## What to work on
Search the records for the string "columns" and return each line that has it.

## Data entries

--- START ---

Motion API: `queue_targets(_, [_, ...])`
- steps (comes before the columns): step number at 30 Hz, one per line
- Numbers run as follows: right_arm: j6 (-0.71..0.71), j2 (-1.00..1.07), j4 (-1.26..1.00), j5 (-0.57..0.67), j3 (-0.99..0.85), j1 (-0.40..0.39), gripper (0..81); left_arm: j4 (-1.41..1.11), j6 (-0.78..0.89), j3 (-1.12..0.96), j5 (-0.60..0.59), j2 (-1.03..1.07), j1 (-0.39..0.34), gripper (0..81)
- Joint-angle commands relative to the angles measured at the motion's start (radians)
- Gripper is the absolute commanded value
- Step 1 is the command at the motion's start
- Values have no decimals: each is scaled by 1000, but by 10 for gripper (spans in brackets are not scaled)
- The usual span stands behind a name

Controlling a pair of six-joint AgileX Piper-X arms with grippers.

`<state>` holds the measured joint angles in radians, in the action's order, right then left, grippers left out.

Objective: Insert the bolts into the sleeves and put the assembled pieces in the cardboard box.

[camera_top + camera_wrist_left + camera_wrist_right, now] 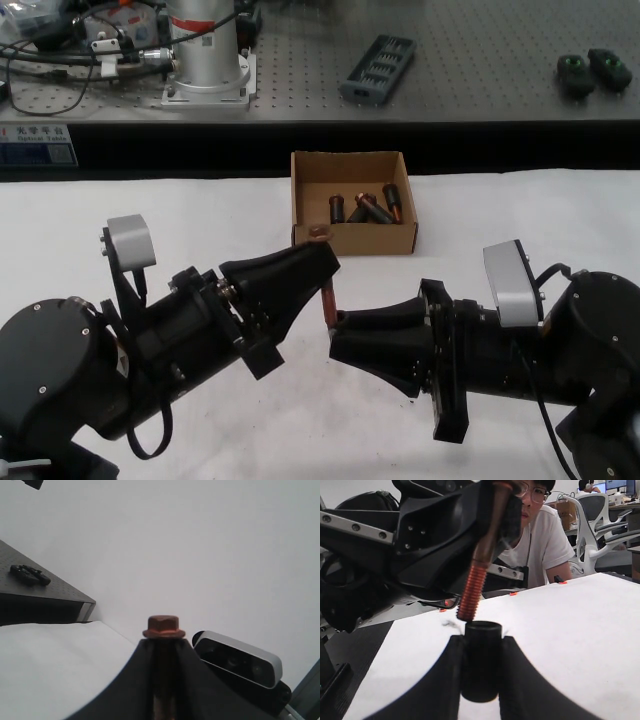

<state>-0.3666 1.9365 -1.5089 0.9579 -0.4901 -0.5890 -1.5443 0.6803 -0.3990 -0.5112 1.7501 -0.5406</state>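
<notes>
The right end effector (481,642) clamped the sleeve (481,662). The left end effector (163,647) clamped the bolt (475,580) just above the sleeve, tilted and probably needing truer centring.

Working on a white-covered desk (180,205) here. Backs onto a dark perforated board (480,40) carrying a silver column (205,45), tangled cables (60,45), a ribbed dark tray (378,68) and two small black pieces (594,72). Has a blue label (37,145) stuck on its front edge. Looking the other way: pale office chairs (592,520), monitors (620,485) farther back. Plain white surface (200,540) beyond the board, wall or ceiling, can't tell.
</notes>
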Motion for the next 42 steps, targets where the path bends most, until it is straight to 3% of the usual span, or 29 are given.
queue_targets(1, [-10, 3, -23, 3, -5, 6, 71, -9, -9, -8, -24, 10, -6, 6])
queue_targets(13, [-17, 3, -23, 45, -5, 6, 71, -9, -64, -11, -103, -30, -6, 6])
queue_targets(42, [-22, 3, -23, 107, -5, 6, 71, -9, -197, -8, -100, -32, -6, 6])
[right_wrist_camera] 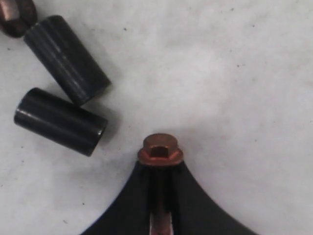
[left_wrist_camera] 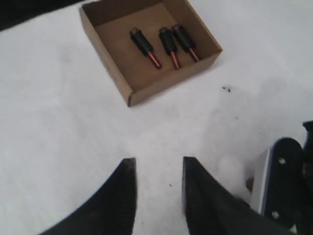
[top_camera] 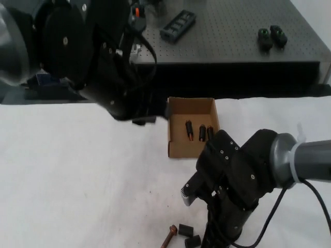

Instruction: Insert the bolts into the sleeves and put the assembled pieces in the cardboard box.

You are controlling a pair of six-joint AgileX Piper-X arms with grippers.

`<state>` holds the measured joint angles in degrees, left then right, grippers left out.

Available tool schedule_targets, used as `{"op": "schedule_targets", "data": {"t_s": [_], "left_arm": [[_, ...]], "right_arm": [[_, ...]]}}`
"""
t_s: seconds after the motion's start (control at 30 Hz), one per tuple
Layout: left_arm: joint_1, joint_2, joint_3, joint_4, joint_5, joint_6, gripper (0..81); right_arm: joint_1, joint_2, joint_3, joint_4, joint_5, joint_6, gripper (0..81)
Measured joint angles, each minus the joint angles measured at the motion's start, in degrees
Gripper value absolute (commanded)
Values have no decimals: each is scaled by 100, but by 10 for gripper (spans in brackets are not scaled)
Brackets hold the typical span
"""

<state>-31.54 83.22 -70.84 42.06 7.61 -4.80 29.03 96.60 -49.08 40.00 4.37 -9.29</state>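
Near, lower centre of high view: right gripper clamped on a bolt, head just past the tips; two sleeves and a spare bolt lie beside it. Mid-frame: cardboard box w/ three assembled pieces. Left gripper spread, empty. Step: insertion. Next needs shank-to-bore alignment, prob. w/ a sleeve steadied.

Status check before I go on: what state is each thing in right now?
Cardboard box: open, three assembled pieces lying inside.
Two sleeves: lying on the cloth, empty.
Loose bolt: lying beside the sleeves.
Right gripper: fingers shut on a held bolt.
Left gripper: fingers open, empty.
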Motion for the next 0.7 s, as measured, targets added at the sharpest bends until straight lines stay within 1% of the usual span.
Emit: {"op": "schedule_targets", "data": {"t_s": [0.03,0.13,0.17,0.3,0.33,0.4,0.43,0.5,0.6,0.7], "left_arm": [[0,0,0,0,0,16,245],[-17,0,121,66,425,167,274],[-35,23,139,107,565,240,290],[-235,301,141,105,773,663,336],[-330,416,141,110,779,783,340],[-654,798,141,154,811,1096,340],[-757,930,124,169,811,1202,340],[-1015,1256,53,202,768,1424,340],[-1396,1680,-147,330,602,1733,340],[-1692,2064,-364,551,299,2008,340]], "right_arm": [[0,-19,0,0,8,-11,9],[-136,-242,61,69,134,-11,9],[-438,-842,208,251,210,5,9],[-979,-2073,480,689,243,103,9],[-1144,-2427,577,827,243,144,9],[-1444,-3063,756,1101,256,207,9],[-1760,-3757,926,1363,257,258,9],[-2014,-4392,1091,1554,201,286,9],[-2278,-5097,1230,1741,95,335,9],[-2394,-5424,1229,1838,18,395,9]]}}
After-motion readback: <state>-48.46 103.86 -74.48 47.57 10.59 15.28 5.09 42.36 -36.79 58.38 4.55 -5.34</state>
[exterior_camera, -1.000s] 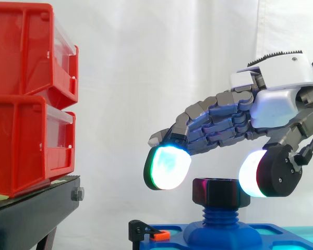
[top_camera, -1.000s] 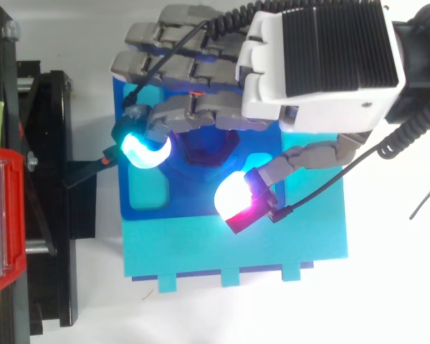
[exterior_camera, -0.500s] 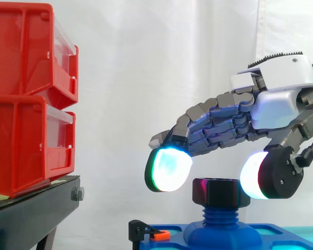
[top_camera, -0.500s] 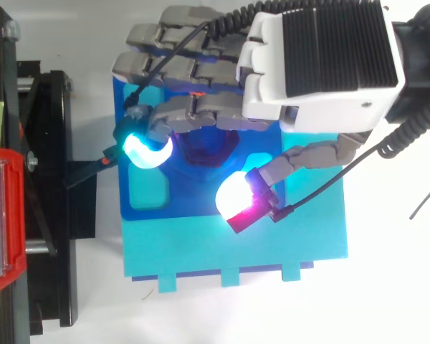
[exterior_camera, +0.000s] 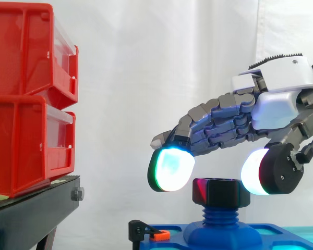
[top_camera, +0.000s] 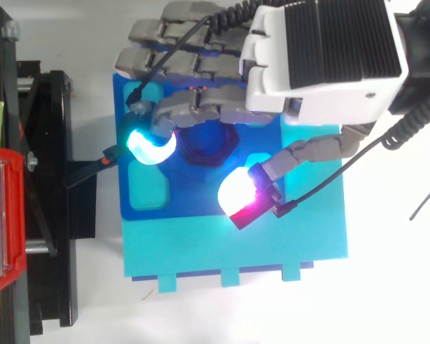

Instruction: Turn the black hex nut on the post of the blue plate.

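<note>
Just above black hex nut (exterior_camera: 219, 191) — robot hand (exterior_camera: 275, 108), fingers (exterior_camera: 214, 124) arched, spread

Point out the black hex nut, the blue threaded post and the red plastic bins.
black hex nut (exterior_camera: 220, 191), side view: front face.
blue threaded post (exterior_camera: 221, 214), side view: threads.
red plastic bins (exterior_camera: 15, 140), side view: lower bin's wall.
</note>
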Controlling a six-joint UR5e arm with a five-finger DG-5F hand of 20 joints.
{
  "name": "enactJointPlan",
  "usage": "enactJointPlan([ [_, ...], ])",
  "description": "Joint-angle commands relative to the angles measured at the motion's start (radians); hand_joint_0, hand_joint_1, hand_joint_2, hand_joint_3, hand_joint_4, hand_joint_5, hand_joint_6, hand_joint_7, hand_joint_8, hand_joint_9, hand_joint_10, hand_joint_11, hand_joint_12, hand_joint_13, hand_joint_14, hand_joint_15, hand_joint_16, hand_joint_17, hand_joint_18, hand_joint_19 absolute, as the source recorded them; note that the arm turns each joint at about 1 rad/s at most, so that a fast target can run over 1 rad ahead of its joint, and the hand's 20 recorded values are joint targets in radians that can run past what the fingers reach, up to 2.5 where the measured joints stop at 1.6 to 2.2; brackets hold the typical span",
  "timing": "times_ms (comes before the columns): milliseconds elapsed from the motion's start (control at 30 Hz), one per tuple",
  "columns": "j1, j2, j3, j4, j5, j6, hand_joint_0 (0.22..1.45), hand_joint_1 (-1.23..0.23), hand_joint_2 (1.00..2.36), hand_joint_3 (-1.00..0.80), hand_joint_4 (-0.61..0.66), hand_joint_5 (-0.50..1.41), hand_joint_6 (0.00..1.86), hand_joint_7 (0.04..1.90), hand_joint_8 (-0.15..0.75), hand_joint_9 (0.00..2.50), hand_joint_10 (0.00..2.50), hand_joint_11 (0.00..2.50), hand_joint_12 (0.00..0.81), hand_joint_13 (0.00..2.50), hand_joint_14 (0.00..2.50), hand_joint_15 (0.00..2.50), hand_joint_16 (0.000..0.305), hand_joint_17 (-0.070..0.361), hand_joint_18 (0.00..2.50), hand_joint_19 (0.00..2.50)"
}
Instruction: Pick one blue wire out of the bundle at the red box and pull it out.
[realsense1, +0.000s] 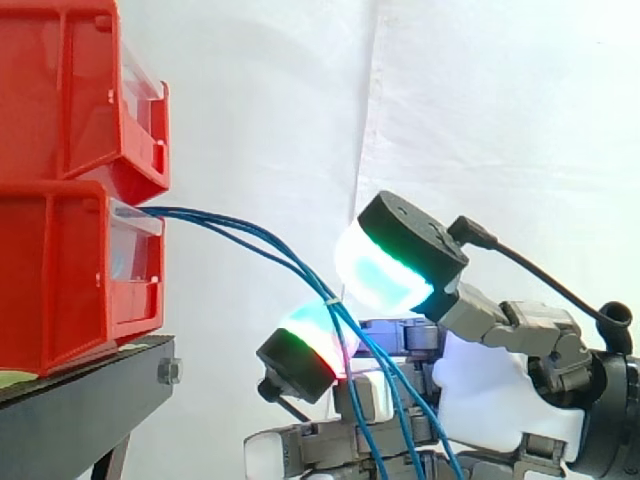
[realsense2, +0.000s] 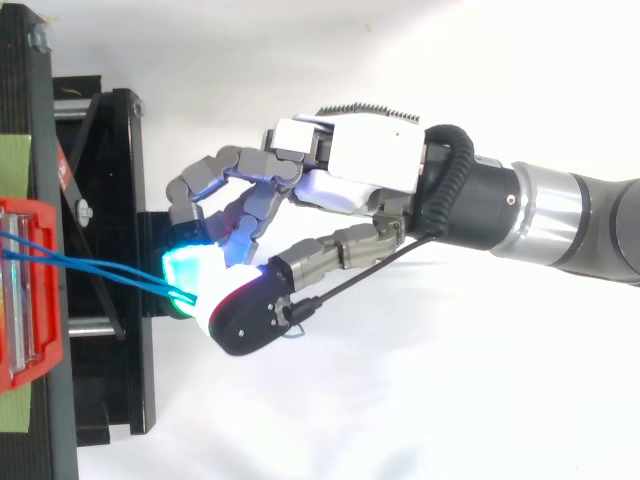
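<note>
Blue wires (realsense1: 262, 247) come out of the front of the lower red bin (realsense1: 60, 280), then sag down and to the right in a tight bunch, straight into the hand (realsense2: 350, 165). Two glowing fingertips (realsense1: 385, 270), one cyan-green above and one green and red below, close on the bunch from either side. It's a pinch with curled fingers, though I can't tell if one strand or several is caught. Below the pinch the wires drop past the palm. The upper red bin (realsense1: 70, 90) is stacked on top, both on the black stand (realsense1: 80, 400). The white curtain (realsense1: 270, 100) hangs behind, and the arm (realsense2: 570, 215) reaches in from the right.
</note>
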Motion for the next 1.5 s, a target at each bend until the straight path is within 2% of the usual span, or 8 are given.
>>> enactJointPlan([
  [0, -0.001, 0.0, 0.0, 0.0, 0.001, 0.002, 0.5, -0.85, 1.0, -0.5, 0.19, -0.1, 0.88, 1.25, 0.295, 1.21, 0.02, 0.77, 0.392, 0.78, 0.01, 0.4, 0.052, 0.117, 0.72, 0.55],
  [333, -0.001, 0.0, 0.0, 0.0, 0.001, 0.002, 0.58, -0.9, 1.0, -0.49, 0.18, -0.11, 0.89, 1.24, 0.279, 1.18, 0.02, 0.81, 0.37, 0.76, 0.02, 0.41, 0.048, 0.108, 0.69, 0.56],
  [567, 0.001, 0.0, 0.0, 0.0, 0.001, 0.002, 0.63, -0.9, 1.01, -0.33, 0.16, -0.11, 0.89, 1.27, 0.274, 1.18, 0.02, 0.82, 0.361, 0.76, 0.02, 0.41, 0.046, 0.105, 0.69, 0.56],
  [800, -0.001, 0.0, 0.0, -0.002, 0.001, 0.008, 0.62, -0.91, 1.02, -0.18, 0.1, -0.11, 0.9, 1.29, 0.271, 1.18, 0.02, 0.83, 0.361, 0.76, 0.02, 0.41, 0.047, 0.105, 0.69, 0.57],
  [967, 0.001, 0.0, 0.0, -0.003, 0.001, 0.011, 0.6, -0.86, 1.01, -0.09, 0.09, -0.1, 0.9, 1.21, 0.32, 1.2, 0.02, 0.77, 0.423, 0.81, 0.01, 0.39, 0.059, 0.133, 0.79, 0.52],
  [1333, 0.001, 0.002, 0.0, 0.0, 0.01, 0.014, 0.59, -0.84, 1.02, -0.02, -0.01, -0.1, 0.89, 1.19, 0.317, 1.2, 0.02, 0.68, 0.441, 0.83, 0.01, 0.38, 0.063, 0.142, 0.83, 0.5],
  [1467, -0.001, 0.003, 0.017, -0.003, 0.015, 0.011, 0.6, -0.85, 1.04, 0.0, -0.06, -0.11, 0.9, 1.19, 0.307, 1.18, 0.02, 0.66, 0.436, 0.83, 0.01, 0.37, 0.063, 0.141, 0.83, 0.49],
])
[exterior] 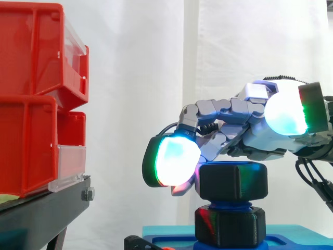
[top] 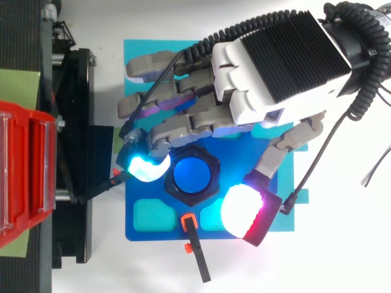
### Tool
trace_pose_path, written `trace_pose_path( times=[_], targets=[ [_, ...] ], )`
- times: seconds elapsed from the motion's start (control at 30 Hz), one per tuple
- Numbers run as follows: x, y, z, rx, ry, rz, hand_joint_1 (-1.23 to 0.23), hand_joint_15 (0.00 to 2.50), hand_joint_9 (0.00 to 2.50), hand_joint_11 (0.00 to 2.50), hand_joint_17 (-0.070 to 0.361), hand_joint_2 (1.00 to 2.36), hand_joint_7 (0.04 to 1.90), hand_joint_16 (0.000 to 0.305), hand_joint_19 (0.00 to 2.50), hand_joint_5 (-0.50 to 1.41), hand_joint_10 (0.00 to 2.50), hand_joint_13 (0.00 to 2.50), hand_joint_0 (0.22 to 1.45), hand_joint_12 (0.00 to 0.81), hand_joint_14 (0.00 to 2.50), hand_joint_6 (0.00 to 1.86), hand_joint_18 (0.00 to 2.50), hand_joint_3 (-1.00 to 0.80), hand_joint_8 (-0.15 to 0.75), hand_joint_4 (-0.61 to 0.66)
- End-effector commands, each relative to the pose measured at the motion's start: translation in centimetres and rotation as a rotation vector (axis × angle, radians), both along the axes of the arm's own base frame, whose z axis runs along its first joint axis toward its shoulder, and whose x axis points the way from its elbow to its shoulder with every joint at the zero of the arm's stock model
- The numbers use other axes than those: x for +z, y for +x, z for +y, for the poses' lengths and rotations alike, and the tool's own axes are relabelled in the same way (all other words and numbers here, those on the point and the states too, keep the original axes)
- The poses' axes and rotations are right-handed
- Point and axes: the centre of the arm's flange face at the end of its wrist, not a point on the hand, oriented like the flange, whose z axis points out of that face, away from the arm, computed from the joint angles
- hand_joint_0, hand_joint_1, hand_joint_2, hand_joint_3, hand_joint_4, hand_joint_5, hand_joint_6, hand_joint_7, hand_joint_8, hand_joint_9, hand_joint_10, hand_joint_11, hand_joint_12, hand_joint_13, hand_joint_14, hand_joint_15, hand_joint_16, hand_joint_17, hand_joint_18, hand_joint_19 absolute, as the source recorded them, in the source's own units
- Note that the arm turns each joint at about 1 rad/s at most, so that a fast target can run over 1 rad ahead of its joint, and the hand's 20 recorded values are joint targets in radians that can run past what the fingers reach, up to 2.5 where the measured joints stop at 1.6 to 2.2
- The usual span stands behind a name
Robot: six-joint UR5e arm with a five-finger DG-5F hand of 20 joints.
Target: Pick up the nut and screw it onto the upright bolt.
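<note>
Nut (exterior: 234, 179) already sits on the upright bolt (top: 193, 175), at the middle of the blue base plate (top: 134, 235). Blue thread shows between it and the lower black hex block (exterior: 229, 226). Pickup looks done; my read is that threading has started and more turns are left.

Hand (top: 269, 67) reaches in from the far right, palm down over the bolt. Fingers loosely bent and spread wide. One glowing pad (exterior: 174, 159) lies against the nut's left side. Thumb pad (exterior: 285, 112) rides higher, near-right, apparently off the nut. No pinch seen.
</note>
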Motion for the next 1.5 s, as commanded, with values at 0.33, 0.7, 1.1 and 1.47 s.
trace_pose_path(
  times=[0.33, 0.7, 1.1, 1.47],
  targets=[
    [0.2, 0.0, -0.8, -0.008, -0.002, -0.017, -0.25, 0.00, 0.65, 0.00, 0.049, 1.00, 1.24, 0.022, 0.00, -0.09, 0.00, 0.46, 0.47, 0.257, 0.00, 0.69, 0.10, -0.50, 0.278, 0.18],
    [0.4, -0.2, -2.0, -0.010, -0.006, -0.034, -0.25, 0.03, 1.07, 0.00, 0.029, 1.00, 1.25, 0.013, 0.00, -0.03, 0.00, 0.80, 0.50, 0.223, 0.00, 0.79, 0.39, -0.50, 0.274, 0.12],
    [0.6, -0.4, -3.6, -0.018, -0.012, -0.055, -0.27, 0.24, 1.51, 0.17, 0.024, 1.00, 1.22, 0.011, 0.00, 0.01, 0.01, 1.21, 0.51, 0.193, 0.01, 0.80, 0.77, -0.50, 0.238, 0.06],
    [0.9, -0.7, -5.3, -0.020, -0.020, -0.086, -0.29, 0.29, 1.88, 0.58, 0.019, 1.00, 1.19, 0.008, 0.08, 0.01, 0.02, 1.43, 0.51, 0.196, 0.01, 0.80, 1.01, -0.50, 0.213, 0.07]
  ],
)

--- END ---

## Solution to this exercise
- steps (comes before the columns): step number at 30 Hz, one per line
  "timing": "times_ms (comes before the columns): milliseconds elapsed from the motion's start (control at 30 Hz), one per tuple",
  "columns": "j1, j2, j3, j4, j5, j6, hand_joint_0 (0.22..1.45), hand_joint_1 (-1.23..0.23), hand_joint_2 (1.00..2.36), hand_joint_3 (-1.00..0.80), hand_joint_4 (-0.61..0.66), hand_joint_5 (-0.50..1.41), hand_joint_6 (0.00..1.86), hand_joint_7 (0.04..1.90), hand_joint_8 (-0.15..0.75), hand_joint_9 (0.00..2.50), hand_joint_10 (0.00..2.50), hand_joint_11 (0.00..2.50), hand_joint_12 (0.00..0.81), hand_joint_13 (0.00..2.50), hand_joint_14 (0.00..2.50), hand_joint_15 (0.00..2.50), hand_joint_16 (0.000..0.305), hand_joint_17 (-0.070..0.361), hand_joint_18 (0.00..2.50), hand_joint_19 (0.00..2.50)"

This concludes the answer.